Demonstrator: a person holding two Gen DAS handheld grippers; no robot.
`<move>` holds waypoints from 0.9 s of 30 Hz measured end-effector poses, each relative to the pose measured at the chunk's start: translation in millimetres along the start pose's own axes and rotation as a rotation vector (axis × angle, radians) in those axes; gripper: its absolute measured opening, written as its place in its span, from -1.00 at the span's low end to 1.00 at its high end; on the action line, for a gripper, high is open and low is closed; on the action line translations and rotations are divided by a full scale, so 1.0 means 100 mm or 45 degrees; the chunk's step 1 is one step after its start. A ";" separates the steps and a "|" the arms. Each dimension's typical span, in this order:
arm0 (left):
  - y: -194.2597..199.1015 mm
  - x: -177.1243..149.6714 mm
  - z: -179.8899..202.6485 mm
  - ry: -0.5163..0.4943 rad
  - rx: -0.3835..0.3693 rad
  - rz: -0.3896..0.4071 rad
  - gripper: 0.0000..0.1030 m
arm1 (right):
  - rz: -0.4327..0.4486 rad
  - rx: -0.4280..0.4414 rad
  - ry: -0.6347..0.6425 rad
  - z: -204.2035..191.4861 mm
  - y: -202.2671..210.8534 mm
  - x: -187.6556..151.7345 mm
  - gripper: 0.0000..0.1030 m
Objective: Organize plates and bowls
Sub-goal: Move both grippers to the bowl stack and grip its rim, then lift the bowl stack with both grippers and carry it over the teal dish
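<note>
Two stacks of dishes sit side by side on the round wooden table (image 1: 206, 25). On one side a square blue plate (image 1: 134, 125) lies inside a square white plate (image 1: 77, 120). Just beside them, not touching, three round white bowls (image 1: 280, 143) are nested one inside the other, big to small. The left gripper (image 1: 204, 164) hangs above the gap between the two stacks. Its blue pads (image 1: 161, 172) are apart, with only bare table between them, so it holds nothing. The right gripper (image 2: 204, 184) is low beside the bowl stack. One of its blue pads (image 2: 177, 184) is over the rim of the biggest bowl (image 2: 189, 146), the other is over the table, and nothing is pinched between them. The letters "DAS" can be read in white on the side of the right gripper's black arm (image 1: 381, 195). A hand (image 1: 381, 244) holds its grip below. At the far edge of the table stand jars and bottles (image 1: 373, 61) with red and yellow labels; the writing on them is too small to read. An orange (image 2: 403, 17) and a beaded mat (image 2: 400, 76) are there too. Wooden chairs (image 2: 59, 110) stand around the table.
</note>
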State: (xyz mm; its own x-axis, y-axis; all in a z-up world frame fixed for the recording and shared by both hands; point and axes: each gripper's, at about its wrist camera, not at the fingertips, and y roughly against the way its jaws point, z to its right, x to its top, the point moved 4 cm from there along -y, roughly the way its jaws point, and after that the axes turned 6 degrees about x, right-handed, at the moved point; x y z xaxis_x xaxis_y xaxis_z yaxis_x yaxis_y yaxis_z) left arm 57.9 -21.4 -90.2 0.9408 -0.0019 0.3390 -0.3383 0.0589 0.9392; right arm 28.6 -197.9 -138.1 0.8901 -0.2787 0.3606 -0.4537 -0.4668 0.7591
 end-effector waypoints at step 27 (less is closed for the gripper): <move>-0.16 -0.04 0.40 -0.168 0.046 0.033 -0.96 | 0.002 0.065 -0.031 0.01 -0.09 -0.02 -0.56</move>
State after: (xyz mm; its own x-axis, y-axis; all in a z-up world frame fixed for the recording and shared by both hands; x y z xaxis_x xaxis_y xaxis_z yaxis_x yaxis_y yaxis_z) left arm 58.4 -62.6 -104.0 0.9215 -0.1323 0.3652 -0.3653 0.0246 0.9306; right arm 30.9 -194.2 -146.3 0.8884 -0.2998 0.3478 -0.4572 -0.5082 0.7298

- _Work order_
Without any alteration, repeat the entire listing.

- _Solution to this problem_
Demonstrator: a person holding two Gen DAS handheld grippers; no robot.
`<move>` holds waypoints from 0.9 s of 30 Hz measured end-effector poses, each relative to the pose measured at the chunk's start: translation in millimetres along the start pose's own axes and rotation as a rotation vector (axis × angle, radians) in those axes; gripper: its absolute measured opening, written as its place in its span, from -1.00 at the span's low end to 1.00 at its high end; on the action line, for a gripper, high is open and low is closed; on the action line translations and rotations are divided by a full scale, so 1.0 means 100 mm or 45 degrees; the chunk's step 1 is one step after its start. A ";" separates the steps and a "|" the arms. Each dimension's typical span, in this order:
arm0 (left):
  - y: -194.2597..199.1015 mm
  - x: -177.1243..149.6714 mm
  - z: -179.8899..202.6485 mm
  - ry: -0.5163..0.4943 rad
  - rx: -0.3835..0.3693 rad
  - rz: -0.3896..0.4071 rad
  - gripper: 0.0000..0.1030 m
arm1 (right):
  - rz: -0.4327..0.4486 rad
  - rx: -0.4280..0.4414 rad
  - ry: -0.6347..0.6425 rad
  - z: -204.2035..191.4861 mm
  - y: -202.2671..210.8534 mm
  - x: -187.6556..151.7345 mm
  - gripper: 0.0000..0.1030 m
Objective: Organize plates and bowls
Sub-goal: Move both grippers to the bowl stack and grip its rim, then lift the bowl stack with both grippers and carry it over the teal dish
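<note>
Two stacks of dishes sit side by side on the round wooden table (image 1: 206, 25). On one side a square blue plate (image 1: 134, 125) lies inside a square white plate (image 1: 77, 120). Just beside them, not touching, three round white bowls (image 1: 280, 143) are nested one inside the other, big to small. The left gripper (image 1: 204, 164) hangs above the gap between the two stacks. Its blue pads (image 1: 161, 172) are apart, with only bare table between them, so it holds nothing. The right gripper (image 2: 204, 184) is low beside the bowl stack. One of its blue pads (image 2: 177, 184) is over the rim of the biggest bowl (image 2: 189, 146), the other is over the table, and nothing is pinched between them. The letters "DAS" can be read in white on the side of the right gripper's black arm (image 1: 381, 195). A hand (image 1: 381, 244) holds its grip below. At the far edge of the table stand jars and bottles (image 1: 373, 61) with red and yellow labels; the writing on them is too small to read. An orange (image 2: 403, 17) and a beaded mat (image 2: 400, 76) are there too. Wooden chairs (image 2: 59, 110) stand around the table.
</note>
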State: (xyz mm; its own x-axis, y-axis; all in a z-up world frame fixed for the recording and shared by both hands; point and axes: each gripper's, at about its wrist camera, not at the fingertips, and y roughly against the way its jaws point, z to its right, x to its top, the point moved 4 cm from there along -y, roughly the way its jaws point, and after that the axes turned 6 degrees about x, right-handed, at the moved point; x y z xaxis_x xaxis_y xaxis_z yaxis_x yaxis_y yaxis_z) left arm 57.9 -21.4 -90.2 0.9408 -0.0019 0.3390 -0.3383 0.0589 0.9392; right arm 28.6 -197.9 -138.1 0.8901 -0.2787 0.3606 -0.4537 -0.4668 0.7591
 end-effector waypoints at step 27 (less is closed for the gripper): <move>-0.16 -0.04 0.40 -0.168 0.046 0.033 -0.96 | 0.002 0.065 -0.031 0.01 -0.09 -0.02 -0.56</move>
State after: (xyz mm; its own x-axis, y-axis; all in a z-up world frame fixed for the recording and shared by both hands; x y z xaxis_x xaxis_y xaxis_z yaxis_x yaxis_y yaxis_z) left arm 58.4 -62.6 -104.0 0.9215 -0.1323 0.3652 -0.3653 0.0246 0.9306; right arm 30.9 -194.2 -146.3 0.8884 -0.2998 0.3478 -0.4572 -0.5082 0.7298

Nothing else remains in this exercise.